EXERCISE BRIEF:
Return exactly the listing's lines, from its first line to the line holding "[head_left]", ends included.

DATASET EXTRACT:

───

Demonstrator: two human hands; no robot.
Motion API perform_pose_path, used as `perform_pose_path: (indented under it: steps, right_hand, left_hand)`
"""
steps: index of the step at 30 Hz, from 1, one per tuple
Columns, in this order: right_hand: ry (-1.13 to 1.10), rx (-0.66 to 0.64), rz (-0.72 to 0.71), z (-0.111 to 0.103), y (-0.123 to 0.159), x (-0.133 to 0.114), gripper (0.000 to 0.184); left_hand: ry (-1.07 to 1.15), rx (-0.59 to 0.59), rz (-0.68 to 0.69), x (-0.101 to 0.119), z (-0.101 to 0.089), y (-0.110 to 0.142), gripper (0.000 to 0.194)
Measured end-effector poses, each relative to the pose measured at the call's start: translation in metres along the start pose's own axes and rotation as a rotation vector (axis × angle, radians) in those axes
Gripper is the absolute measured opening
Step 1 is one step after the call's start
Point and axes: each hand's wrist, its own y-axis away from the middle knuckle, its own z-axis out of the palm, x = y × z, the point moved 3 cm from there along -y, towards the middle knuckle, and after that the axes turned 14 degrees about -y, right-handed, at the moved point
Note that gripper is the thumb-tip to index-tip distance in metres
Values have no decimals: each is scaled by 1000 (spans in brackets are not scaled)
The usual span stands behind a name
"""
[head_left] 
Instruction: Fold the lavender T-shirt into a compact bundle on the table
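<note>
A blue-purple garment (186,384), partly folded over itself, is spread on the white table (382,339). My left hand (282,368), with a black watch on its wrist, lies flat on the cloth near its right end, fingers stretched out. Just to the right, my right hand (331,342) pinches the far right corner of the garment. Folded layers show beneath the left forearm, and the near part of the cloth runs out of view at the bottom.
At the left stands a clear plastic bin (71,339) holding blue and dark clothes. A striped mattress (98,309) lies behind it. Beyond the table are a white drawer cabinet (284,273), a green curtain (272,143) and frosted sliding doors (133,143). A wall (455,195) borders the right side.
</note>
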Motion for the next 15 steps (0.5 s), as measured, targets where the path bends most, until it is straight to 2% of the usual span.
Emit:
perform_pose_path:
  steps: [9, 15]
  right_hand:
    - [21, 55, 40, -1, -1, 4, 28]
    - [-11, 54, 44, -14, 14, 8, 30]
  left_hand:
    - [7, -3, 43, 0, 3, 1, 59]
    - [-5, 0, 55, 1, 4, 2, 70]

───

REPLY TO THE EXERCISE:
Demonstrator: two human hands; no robot.
Motion API perform_pose_path, used as `perform_pose_path: (indented under it: steps, right_hand, left_hand)`
"""
steps: index of the step at 30 Hz, from 1, one per tuple
Columns, in this order: right_hand: ry (-1.13 to 1.10), rx (-0.66 to 0.64), rz (-0.72 to 0.71), z (-0.111 to 0.103), y (-0.123 to 0.159), x (-0.133 to 0.114), gripper (0.000 to 0.184); left_hand: ry (-1.07 to 1.15), rx (-0.59 to 0.59), rz (-0.68 to 0.69), x (-0.101 to 0.119), z (-0.101 to 0.089), y (-0.110 to 0.142), gripper (0.000 to 0.194)
Measured end-effector poses, each relative to the pose measured at the call's start: translation in metres along the start pose's own axes and rotation as a rotation vector (axis × angle, radians) in those axes
Gripper is the absolute measured opening
Step 1 is one step after the call's start
Point and axes: each hand's wrist, its own y-axis away from the middle knuckle, its own z-axis out of the palm, x = y × z, the point moved 3 cm from there along -y, towards the middle knuckle, and after that the axes turned 14 degrees about -y, right-handed, at the moved point
Note that gripper is the thumb-tip to index-tip distance in metres
Values have no decimals: each is scaled by 1000 (spans in brackets are not scaled)
The usual span stands behind a name
"""
[head_left] 

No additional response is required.